- WHAT THE TASK ASKS -
Output must match the data below exactly from its first line through the line that contains "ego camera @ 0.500", with no other line.

- EXTRACTED DATA -
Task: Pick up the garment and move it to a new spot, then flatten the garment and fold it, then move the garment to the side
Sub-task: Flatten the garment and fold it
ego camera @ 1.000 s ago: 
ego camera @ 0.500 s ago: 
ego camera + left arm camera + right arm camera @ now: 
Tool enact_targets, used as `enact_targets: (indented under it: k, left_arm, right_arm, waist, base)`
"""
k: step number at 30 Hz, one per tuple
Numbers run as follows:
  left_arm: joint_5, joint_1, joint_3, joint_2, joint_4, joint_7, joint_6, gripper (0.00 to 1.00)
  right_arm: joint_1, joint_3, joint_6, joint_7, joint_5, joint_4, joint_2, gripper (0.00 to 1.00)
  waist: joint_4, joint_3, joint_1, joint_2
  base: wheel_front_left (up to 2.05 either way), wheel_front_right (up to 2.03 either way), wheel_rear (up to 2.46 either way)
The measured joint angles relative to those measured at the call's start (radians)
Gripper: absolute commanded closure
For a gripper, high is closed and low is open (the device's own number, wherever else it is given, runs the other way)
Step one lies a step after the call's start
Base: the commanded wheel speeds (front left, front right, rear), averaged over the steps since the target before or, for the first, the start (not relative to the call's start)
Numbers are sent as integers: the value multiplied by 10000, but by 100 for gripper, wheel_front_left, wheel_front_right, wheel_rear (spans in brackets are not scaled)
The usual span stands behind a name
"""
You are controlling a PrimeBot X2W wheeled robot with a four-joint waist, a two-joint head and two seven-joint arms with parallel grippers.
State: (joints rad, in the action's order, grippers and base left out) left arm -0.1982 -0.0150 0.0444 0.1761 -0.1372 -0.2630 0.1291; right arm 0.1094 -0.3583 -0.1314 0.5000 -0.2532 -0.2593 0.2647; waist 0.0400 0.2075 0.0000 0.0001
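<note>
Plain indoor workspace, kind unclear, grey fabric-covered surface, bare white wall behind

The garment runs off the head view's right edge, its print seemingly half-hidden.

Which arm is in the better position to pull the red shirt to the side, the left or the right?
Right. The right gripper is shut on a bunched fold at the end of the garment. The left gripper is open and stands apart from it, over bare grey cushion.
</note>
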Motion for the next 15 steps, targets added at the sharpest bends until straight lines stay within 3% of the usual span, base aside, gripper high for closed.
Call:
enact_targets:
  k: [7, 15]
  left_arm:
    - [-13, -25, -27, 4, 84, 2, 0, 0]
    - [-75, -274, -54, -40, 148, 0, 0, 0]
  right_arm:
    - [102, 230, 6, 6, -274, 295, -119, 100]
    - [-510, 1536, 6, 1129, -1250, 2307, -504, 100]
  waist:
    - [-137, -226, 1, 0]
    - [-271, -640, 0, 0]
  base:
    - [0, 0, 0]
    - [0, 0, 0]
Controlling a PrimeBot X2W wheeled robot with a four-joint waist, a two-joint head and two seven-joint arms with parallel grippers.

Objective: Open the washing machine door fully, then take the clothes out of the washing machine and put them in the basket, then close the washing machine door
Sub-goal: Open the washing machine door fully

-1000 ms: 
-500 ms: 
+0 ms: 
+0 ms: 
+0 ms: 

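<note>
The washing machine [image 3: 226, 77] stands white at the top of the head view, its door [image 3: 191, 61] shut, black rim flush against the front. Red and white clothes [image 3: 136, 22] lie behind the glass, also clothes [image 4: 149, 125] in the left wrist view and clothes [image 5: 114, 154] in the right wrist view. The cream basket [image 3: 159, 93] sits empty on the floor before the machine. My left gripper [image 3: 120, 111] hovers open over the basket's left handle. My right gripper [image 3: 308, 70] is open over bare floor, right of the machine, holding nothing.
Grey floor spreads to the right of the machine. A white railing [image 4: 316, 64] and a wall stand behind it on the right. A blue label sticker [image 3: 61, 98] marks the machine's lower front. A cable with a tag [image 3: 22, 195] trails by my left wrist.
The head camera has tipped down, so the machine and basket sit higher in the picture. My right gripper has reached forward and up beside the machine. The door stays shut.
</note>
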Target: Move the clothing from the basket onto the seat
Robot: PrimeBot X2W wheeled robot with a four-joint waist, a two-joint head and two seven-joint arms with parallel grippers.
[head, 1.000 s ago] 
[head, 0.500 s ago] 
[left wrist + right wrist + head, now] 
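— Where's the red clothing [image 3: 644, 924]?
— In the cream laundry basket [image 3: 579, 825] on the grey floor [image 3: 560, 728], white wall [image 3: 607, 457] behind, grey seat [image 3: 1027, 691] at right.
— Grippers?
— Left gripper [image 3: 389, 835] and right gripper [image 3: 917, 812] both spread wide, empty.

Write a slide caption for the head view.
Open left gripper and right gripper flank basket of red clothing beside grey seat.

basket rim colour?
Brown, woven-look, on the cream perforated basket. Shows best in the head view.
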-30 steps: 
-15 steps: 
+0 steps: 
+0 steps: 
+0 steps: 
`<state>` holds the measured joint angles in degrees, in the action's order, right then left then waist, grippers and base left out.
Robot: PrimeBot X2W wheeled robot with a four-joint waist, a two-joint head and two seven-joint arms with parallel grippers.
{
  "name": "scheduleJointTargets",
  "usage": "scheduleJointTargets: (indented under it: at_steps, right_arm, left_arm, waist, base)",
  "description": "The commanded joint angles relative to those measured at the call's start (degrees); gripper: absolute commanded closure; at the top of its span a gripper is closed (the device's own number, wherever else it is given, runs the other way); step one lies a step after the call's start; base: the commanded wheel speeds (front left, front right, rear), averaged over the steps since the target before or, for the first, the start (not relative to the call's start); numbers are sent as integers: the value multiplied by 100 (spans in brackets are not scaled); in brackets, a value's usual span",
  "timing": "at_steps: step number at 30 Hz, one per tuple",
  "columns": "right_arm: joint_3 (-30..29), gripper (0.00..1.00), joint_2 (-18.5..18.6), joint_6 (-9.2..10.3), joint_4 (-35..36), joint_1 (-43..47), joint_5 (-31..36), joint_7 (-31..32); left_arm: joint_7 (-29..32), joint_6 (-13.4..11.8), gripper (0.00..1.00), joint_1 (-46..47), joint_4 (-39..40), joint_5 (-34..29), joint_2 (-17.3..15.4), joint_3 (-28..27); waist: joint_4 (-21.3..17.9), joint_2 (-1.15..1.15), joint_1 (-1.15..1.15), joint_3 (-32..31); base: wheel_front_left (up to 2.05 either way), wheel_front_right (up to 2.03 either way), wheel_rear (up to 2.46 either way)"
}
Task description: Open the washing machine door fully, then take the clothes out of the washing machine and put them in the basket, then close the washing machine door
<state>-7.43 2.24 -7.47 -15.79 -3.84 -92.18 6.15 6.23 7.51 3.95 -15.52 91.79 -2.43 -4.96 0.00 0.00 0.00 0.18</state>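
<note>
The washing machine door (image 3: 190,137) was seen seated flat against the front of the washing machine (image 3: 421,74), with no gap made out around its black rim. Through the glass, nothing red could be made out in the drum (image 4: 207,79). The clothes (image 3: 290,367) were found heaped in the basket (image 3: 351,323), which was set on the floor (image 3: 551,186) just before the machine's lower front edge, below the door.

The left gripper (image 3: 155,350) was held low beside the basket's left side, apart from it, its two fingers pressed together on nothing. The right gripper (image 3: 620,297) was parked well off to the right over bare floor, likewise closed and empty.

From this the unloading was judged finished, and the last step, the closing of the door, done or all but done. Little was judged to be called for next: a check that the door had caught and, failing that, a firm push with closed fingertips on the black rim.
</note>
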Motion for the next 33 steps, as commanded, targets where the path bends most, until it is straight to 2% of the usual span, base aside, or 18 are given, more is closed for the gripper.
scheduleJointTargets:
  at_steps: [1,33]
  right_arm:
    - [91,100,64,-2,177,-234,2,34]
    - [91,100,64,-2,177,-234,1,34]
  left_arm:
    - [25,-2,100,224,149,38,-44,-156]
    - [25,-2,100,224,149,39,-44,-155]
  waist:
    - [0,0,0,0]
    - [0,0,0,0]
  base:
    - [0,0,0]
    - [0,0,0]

- SOLUTION FOR THIS TASK -
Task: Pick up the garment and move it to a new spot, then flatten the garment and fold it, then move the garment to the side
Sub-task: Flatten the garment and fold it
ego camera @ 1.000 s ago: 
ego camera @ 0.500 s ago: 

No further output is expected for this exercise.